Closed klonos closed 3 years ago
This would help us make more educated decisions in issues like #278, #279 etc. instead of having to estimate 80/20 cases (and have people disputing over the percentages).
What is the status of this initiative? Has @quicksketch done any work to track configuration statistics for core yet?
I'd like to track the "Users may log in" setting that was introduced in issue #277. It seems like 95%+ of site would be fine with users logging in with either their username and password, and have no need to restrict it to one or another. Since it may create some confusion (see #1994), we may want to remove that setting in a future version if no one is using it.
@mikemccaffrey that use case and the need to help make educated decisions (instead of doing guesswork) is precisely why this issue here was filed for. It was a thing that greatly bothered me in d.org where decisions were made based on what a group of people thought "most people need/use".
I think that the first thing that we need to determine is what we are going to call this thing that we are building. It seems like when we are describing this functionality, you could use any combination of "statistics", "feedback", "analytics", "logging", or "reporting".
Maybe it would help if we thought about how we are going to present the feature to the end users. What should we ask next to the checkbox to turn it on and off? "Would you like to send anonymous data to backdropcms.org to help inform future product development?"

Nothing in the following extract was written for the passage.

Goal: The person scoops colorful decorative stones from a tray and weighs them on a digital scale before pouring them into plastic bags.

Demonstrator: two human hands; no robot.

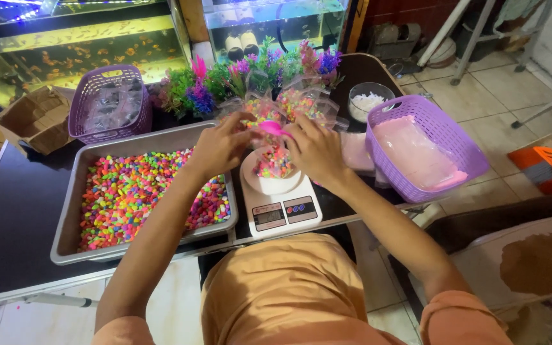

What do others think? Is there anything in the project module already that does reporting? Should we look there to see what it is called?
Well, if we get technical about it, then we are not "logging" anything. Not on the actual system where the data gathering is to be performed anyways. The logging part will be made on the b.org side, and even then it's not logging, but rather data storing.
Also, "feedback" to me implies user interaction and not something that is done automatically in the background.
The term "heuristics" was suggested over Gitter. (Ancient Greek: εὑρίσκω, "find" or "discover")
...any approach to problem solving, learning, or discovery that employs a practical method not guaranteed to be optimal or perfect, but sufficient for the immediate goals. Where finding an optimal solution is impossible or impractical, heuristic methods can be used to speed up the process of finding a satisfactory solution. Heuristics can be mental shortcuts that ease the cognitive load of making a decision. Examples of this method include using a rule of thumb, an educated guess, an intuitive judgment, stereotyping, profiling, or common sense.
...although it makes perfect sense etymologically, I'm not sure if most people are familiar with the word or what it means.
"statistics", "analytics" and "reporting" make more sense to me, but these words alone do not provide enough context. Something like "Feature Analytics" perhaps?
"Would you like to send anonymous data to backdropcms.org to help inform future product development?"
This sounds really good 👍. Perhaps lose the word "data" because people will start wondering what sorts of data. Better to say "statistics" instead I think.
"future product development" is very accurate, but people care more about "features" rather than the general product development, so how about adding that word into play in order to make it more "luring" to keep that checkbox ticked.
Also, change the order of the purpose and what we are asking, because when people reach half-way through that sentence and all they have read is "send data", they might skip reading the rest of it.
Something like this perhaps:
"Would you like to help making better-informed decisions when adding new product features to Backdrop by sending anonymous statistics to backdropcms.org?"
Note that were are not telling them that we will also be using that information in order to be removing certain features 😈 [evil laugh]
...would also be a great idea to have a "more about this" link that explains what data is being transmitted, the fact that we do not share this information with 3rd parties and more importantly our privacy policy that ensures that the information collected is anonymous and cannot be traced back to the person/site that provides them.
not telling them that we will also (...) removing certain features
I guess, that's really a problem if we suggest it's (only) about "adding new product features".
"Would you like to send anonymous data to backdropcms.org to help inform future product development?"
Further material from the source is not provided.